Task to complete: Reproduce exactly the lines of the material beneath, from the line that contains "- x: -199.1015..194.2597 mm" to the line that contains "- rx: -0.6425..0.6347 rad", both included, and no other lines.

========================================

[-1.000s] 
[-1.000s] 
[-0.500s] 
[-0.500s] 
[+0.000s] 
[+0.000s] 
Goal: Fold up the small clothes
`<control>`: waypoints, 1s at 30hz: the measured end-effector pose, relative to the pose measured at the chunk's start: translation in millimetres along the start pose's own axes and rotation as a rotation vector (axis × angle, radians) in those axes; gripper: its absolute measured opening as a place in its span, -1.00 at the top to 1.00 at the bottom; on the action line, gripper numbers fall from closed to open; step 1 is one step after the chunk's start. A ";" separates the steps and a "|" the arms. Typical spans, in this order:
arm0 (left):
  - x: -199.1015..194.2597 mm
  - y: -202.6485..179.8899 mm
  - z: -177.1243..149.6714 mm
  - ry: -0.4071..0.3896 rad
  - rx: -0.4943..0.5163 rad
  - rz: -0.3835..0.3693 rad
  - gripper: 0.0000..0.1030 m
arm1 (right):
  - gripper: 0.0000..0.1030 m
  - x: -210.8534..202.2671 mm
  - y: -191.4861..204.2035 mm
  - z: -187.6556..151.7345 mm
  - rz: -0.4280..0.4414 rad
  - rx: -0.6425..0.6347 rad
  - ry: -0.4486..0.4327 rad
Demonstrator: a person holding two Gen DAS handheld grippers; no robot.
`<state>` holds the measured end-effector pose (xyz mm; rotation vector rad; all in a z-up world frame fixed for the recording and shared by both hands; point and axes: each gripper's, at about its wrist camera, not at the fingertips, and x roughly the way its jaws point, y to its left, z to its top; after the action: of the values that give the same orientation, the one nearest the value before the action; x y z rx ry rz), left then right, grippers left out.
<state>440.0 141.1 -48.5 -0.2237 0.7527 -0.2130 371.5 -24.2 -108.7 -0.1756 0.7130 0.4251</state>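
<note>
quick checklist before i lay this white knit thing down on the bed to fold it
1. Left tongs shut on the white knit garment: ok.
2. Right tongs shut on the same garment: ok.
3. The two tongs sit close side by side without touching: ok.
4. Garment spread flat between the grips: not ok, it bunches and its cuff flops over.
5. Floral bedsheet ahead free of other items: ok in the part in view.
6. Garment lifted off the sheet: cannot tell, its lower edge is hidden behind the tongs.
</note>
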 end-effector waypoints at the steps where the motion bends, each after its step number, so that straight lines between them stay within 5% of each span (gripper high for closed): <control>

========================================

Solution to this exercise:
  - x: -199.1015..194.2597 mm
  - y: -202.6485..179.8899 mm
  - z: -177.1243..149.6714 mm
  - ry: -0.4071..0.3896 rad
  - rx: -0.4943..0.5163 rad
  - rz: -0.3835..0.3693 rad
  - gripper: 0.0000..0.1030 m
arm1 (right):
  - gripper: 0.0000..0.1030 m
  - x: -210.8534..202.2671 mm
  - y: -191.4861..204.2035 mm
  - z: -187.6556..151.7345 mm
  - rz: -0.4280..0.4414 rad
  - rx: -0.6425..0.6347 rad

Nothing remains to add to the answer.